**EXERCISE BRIEF:** Below this line is a listing that includes pictures. Copy exactly, and only, the lines from the one containing "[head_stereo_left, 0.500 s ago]" through the one containing "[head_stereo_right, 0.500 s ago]"; the pictures do not go in the copy.

**RECORDED INFORMATION:**

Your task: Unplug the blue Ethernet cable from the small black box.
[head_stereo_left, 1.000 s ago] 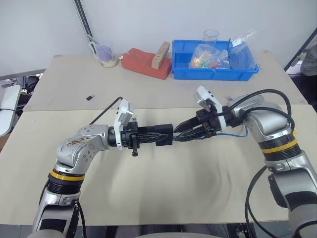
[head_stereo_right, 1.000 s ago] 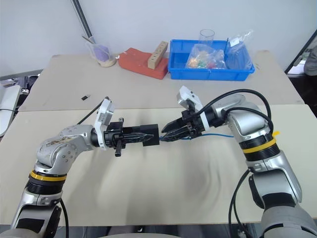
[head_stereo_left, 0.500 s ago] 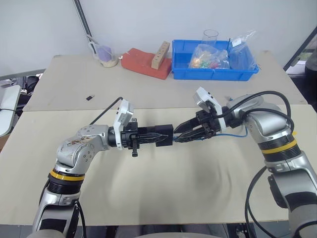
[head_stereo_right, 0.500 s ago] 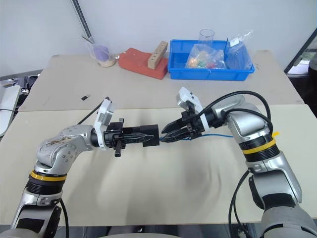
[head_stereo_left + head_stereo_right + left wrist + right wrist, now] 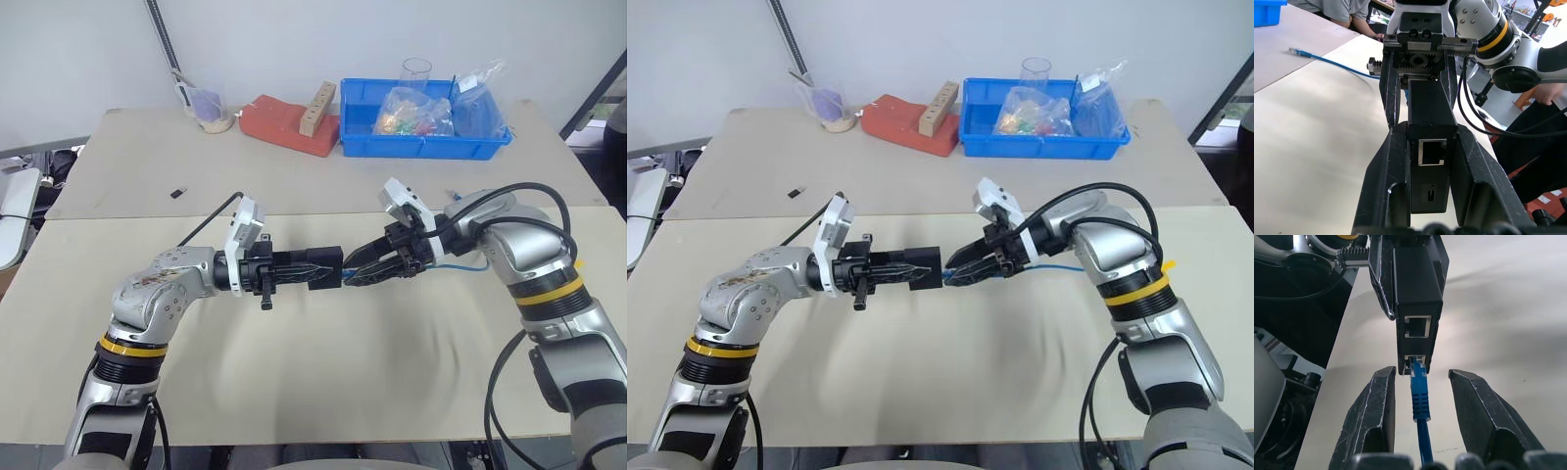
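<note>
My left gripper point(image 5: 328, 269) points level to the right, clamped on the small black box point(image 5: 1417, 308) above mid-table, my right gripper point(image 5: 1421, 404) facing it half-open, fingers point(image 5: 1476, 406) straddling the still-plugged blue Ethernet cable point(image 5: 1419, 394) without touching, blue bin point(image 5: 423, 144) and red block point(image 5: 286, 124) well apart at the far edge.

My left gripper point(image 5: 1432, 161) is clamped on the small matte-black box point(image 5: 1431, 132), 1 black finger point(image 5: 1385, 181) pressed on each flank. The box face toward me carries a square metal-rimmed port above a narrow slot. Past the far end of the box, my right gripper point(image 5: 1420, 83) faces me, its 2 fingers straddling that end, gears visible. The thin bright-blue Ethernet cable point(image 5: 1332, 63) lies on the beige tabletop point(image 5: 1312, 127), its clear plug free. A person sits at the table's far edge.
</note>
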Robot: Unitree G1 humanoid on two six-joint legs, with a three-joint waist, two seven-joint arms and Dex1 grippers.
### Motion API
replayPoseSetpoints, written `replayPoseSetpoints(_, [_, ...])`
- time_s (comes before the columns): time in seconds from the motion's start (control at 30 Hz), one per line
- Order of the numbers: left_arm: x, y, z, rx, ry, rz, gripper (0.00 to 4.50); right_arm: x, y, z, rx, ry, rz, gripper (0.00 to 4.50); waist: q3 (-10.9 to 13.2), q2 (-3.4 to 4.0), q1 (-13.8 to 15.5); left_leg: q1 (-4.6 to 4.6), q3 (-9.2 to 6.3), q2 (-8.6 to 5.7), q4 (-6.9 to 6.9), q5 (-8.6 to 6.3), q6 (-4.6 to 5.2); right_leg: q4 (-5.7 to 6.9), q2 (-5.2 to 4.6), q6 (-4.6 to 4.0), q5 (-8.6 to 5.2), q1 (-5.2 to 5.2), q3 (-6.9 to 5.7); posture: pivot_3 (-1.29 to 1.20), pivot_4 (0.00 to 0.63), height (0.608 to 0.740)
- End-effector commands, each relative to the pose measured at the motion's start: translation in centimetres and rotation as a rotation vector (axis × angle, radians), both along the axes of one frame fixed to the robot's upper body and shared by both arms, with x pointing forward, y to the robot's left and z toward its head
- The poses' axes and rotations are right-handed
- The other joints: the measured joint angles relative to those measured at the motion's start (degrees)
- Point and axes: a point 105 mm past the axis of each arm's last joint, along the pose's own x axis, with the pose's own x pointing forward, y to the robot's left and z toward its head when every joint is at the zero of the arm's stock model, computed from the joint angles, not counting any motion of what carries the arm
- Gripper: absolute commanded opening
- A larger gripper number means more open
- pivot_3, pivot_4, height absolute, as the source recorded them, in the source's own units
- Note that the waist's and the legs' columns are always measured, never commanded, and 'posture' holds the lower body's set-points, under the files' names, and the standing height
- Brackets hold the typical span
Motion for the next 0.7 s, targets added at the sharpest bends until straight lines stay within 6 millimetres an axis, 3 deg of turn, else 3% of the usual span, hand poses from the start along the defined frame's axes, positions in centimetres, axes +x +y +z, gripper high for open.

**RESPONSE BOX:**
[head_stereo_left, 0.500 s ago] 
[head_stereo_right, 0.500 s ago] 

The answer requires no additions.